Both examples use only two features, but the second set of features performs better because it embeds information that is more relevant to discriminating between the two classes: intuitively, knowing that some pixels are gray is way less meaningful than knowing that there are wheels or a handlebar.
This example shows how we can obtain wildly different results with the same number of features. By using our domain knowledge (motorbikes have wheels! And handlebars!), we were able to create new features that efficiently represent the problem space, and increase the predictive power of our model.
Some examples
Because there is no formal definition of feature engineering, different data scientists will have slightly different opinions of what counts as part of the process and what doesn't. For example, some will include imputation of missing data as one of the steps, while others will put it under data cleaning.
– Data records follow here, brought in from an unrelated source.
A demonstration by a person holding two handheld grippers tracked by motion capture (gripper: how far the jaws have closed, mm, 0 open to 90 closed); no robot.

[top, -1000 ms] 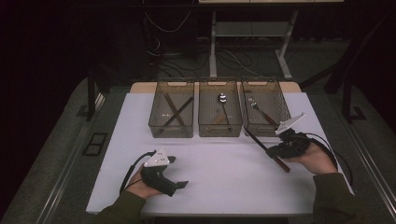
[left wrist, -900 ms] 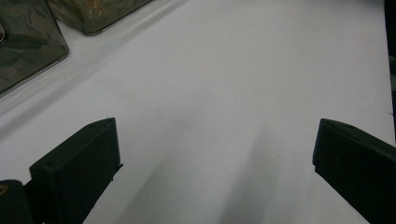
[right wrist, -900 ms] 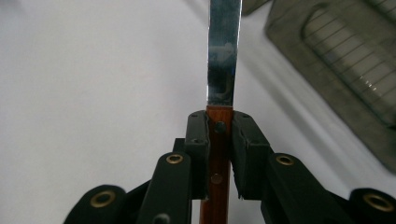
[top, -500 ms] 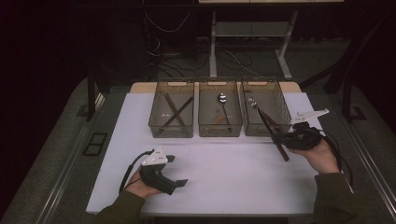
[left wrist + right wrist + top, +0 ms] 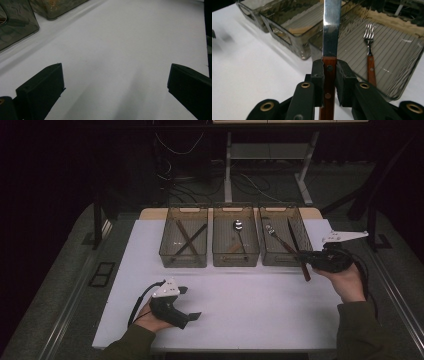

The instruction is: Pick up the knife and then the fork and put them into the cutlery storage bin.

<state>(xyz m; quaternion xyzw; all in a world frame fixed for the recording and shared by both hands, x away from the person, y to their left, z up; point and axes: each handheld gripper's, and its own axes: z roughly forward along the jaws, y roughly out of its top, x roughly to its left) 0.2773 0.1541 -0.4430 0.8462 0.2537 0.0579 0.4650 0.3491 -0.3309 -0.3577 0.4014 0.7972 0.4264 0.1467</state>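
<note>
Gripped by its wooden handle, the knife is held in the right gripper over the right-hand bin with the fork. Tilted carelessly, its blade could be knocked against the rim. Compared with a second earlier, it is lifted higher; left gripper fingers stay wide on the counter.

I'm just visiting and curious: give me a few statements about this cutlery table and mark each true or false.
1. The right gripper clamps a knife by its wooden handle. True.
2. The left gripper holds a spoon. False: its jaws stand open over the bare white table, holding nothing.
3. A fork lies in the right bin. True.
4. The spoon lies on the table outside the bins. False: it lies in the middle bin.
5. Three bins stand in a row. True.
</note>
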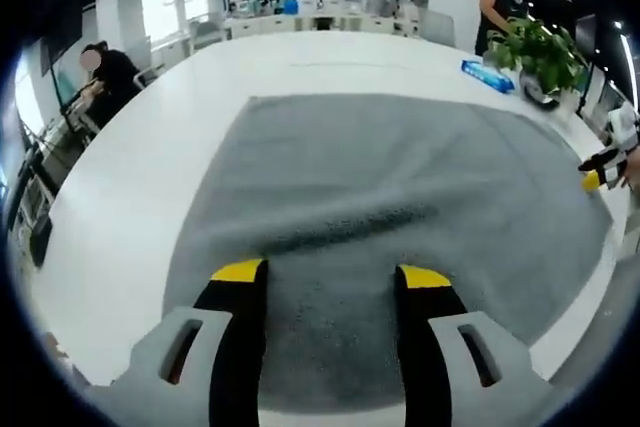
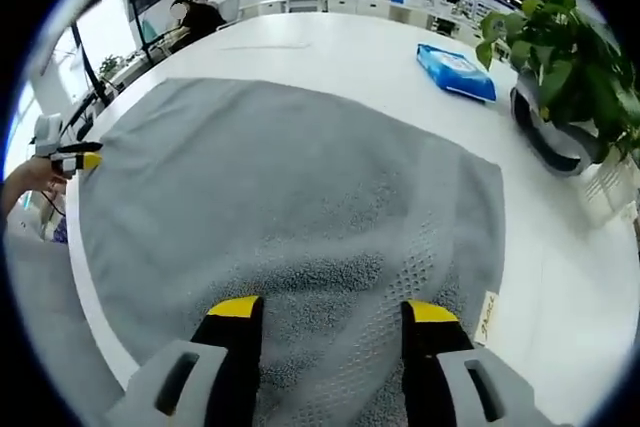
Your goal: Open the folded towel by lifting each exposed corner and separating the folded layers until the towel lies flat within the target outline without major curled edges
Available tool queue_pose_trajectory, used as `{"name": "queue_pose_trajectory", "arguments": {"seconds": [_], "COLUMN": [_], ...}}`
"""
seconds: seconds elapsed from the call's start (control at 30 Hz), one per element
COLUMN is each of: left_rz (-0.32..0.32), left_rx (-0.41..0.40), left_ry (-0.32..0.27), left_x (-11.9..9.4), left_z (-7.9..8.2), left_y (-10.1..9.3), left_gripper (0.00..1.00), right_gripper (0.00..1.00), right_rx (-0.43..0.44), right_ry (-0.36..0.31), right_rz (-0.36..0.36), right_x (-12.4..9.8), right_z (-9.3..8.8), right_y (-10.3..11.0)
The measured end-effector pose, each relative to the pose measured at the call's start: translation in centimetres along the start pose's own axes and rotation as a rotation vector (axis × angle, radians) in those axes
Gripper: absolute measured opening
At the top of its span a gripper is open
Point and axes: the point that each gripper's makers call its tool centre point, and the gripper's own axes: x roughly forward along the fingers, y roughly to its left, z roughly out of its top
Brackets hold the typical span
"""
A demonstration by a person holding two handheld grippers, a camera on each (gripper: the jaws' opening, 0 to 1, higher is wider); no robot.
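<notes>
On the large white table (image 1: 150, 177), a grey terry towel (image 1: 400, 187) lies spread out nearly flat, its looped pile coarse and nubby, with a faint crease line running across it in the left gripper view. In the right gripper view the same towel (image 2: 280, 207) shows a woven dotted band near one edge and a small pale label (image 2: 486, 315) at the hem beside that corner. The left gripper (image 1: 331, 272) hangs above the near part of the towel, its two black jaws with yellow tips spread apart and nothing between them. The right gripper (image 2: 335, 309) sits above the towel's near edge, jaws likewise spread with only cloth visible in the gap. Whether either set of tips touches the pile cannot be told. At the far right of the left gripper view the right gripper's yellow tip shows at the towel's side edge, held in a hand (image 1: 632, 169). Beyond the towel, well apart from it, rest a flat blue plastic packet (image 2: 456, 71) and a leafy green plant (image 2: 560, 47) in a rounded pot. Two people (image 1: 110, 72) are at the room's far side.
</notes>
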Motion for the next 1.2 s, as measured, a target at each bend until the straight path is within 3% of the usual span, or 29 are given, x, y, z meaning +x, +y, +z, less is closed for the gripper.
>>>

A simple example of feature engineering is the decomposition of a categorical attribute into as many binary features as categories, e.g. a color attribute having values red and blue can be decomposed into two binary features, is_red and is_blue.
Similarly, datetime values can be decomposed into their constituent parts, like hour_of_the_day or day_of_the_week. Doing so may help discover temporal patterns and relationships with other features.
For text data, a common solution is to represent each document as a matrix of word counts, but one could also choose to turn it into a presence/absence matrix (1 if word w appears in a document, 0 if not).
So how do you come with features?
Coming up with features is difficult, time-consuming, and requires expert knowledge. "Applied Machine learning" is basically feature engineering. — Andrew Ng
This list of examples is, of course, not exhaustive. There are many ways to tackle any problem and no single, unified approach that will guarantee the optimal set of features for a given use case. Which features to extract and how to combine them depends on the domain of the problem, the kind of insights you want to produce, and what data is available. Talking to experts, practice, and experimentation are all excellent ways to understand the problem and approach feature engineering.
Like many other things in data science, this is a fluid, iterative process involving a lot of trial and error. Often, you will return to revise your features as more data becomes available, priorities shift, or the insights originally produced by your models seem less accurate in practice. It may look like magic, but it really is about having curiosity for the elements that best describe and summarize a problem, and developing intuition for how to represent them as numbers.